Work required -
Take the material below and restate it word for word, stopping after the line in which "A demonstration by" occurs.
*** Recorded data ***
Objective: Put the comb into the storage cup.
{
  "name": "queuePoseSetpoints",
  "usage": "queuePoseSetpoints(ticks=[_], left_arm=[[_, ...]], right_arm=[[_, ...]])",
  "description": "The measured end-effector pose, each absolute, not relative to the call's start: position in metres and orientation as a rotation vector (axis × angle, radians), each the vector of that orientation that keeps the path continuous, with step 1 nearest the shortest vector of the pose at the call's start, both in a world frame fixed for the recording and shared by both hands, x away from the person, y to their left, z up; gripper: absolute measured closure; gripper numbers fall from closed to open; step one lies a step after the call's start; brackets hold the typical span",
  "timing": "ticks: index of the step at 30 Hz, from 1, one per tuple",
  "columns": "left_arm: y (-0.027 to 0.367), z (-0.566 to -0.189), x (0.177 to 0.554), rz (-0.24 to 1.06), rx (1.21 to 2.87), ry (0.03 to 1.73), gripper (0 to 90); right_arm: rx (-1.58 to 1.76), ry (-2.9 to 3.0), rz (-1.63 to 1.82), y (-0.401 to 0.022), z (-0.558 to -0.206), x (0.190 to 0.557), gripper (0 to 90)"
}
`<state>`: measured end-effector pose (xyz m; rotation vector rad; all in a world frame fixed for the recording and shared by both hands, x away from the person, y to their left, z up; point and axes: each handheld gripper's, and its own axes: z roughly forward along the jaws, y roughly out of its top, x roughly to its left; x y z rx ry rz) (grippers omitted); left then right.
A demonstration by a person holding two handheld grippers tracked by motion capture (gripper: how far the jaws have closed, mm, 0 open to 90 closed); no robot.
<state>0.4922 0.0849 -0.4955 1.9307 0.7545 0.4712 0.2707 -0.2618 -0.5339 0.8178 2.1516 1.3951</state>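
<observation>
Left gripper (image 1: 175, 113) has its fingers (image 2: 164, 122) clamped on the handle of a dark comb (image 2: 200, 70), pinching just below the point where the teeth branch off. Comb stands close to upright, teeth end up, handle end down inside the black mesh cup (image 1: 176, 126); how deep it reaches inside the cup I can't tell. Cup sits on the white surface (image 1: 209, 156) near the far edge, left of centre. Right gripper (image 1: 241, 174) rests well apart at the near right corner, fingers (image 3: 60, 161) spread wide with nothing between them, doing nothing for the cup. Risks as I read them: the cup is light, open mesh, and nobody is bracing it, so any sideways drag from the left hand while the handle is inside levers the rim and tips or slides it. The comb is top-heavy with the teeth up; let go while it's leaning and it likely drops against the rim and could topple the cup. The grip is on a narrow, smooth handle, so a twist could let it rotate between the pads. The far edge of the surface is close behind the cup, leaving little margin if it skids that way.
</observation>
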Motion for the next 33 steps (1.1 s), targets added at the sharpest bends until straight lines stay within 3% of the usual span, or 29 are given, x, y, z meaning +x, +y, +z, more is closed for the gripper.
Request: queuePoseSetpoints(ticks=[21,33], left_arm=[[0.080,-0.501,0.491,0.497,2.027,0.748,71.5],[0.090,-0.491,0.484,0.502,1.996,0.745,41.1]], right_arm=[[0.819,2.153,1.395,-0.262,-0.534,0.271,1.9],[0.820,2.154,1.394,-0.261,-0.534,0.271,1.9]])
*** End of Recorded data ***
Response box -
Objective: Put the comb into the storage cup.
{
  "name": "queuePoseSetpoints",
  "usage": "queuePoseSetpoints(ticks=[_], left_arm=[[_, ...]], right_arm=[[_, ...]])",
  "description": "The measured end-effector pose, each absolute, not relative to the call's start: position in metres and orientation as a rotation vector (axis × angle, radians), each the vector of that orientation that keeps the path continuous, with step 1 nearest the shortest vector of the pose at the call's start, both in a world frame fixed for the recording and shared by both hands, x away from the person, y to their left, z up; gripper: absolute measured closure; gripper numbers fall from closed to open; step one lies a step after the call's start; brackets hold the typical span",
  "timing": "ticks: index of the step at 30 Hz, from 1, one per tuple",
  "columns": "left_arm: y (-0.027 to 0.367), z (-0.566 to -0.189), x (0.177 to 0.554), rz (-0.24 to 1.06), rx (1.21 to 2.87), ry (0.03 to 1.73), gripper (0 to 90); right_arm: rx (-1.58 to 1.76), ry (-2.9 to 3.0), rz (-1.63 to 1.82), y (-0.401 to 0.022), z (-0.558 to -0.206), x (0.190 to 0.557), gripper (0 to 90)"
}
`<state>`: measured end-effector pose (xyz m; rotation vector rad; all in a world frame fixed for the recording and shared by both hands, x away from the person, y to their left, z up; point and axes: each handheld gripper's, and its own axes: z roughly forward along the jaws, y roughly out of its top, x roughly to its left; x y z rx ry rz) (grippers omitted); left then right.
A demonstration by a person holding two handheld grippers tracked by motion capture (gripper: how far the jaws have closed, mm, 0 open to 90 closed); no robot.

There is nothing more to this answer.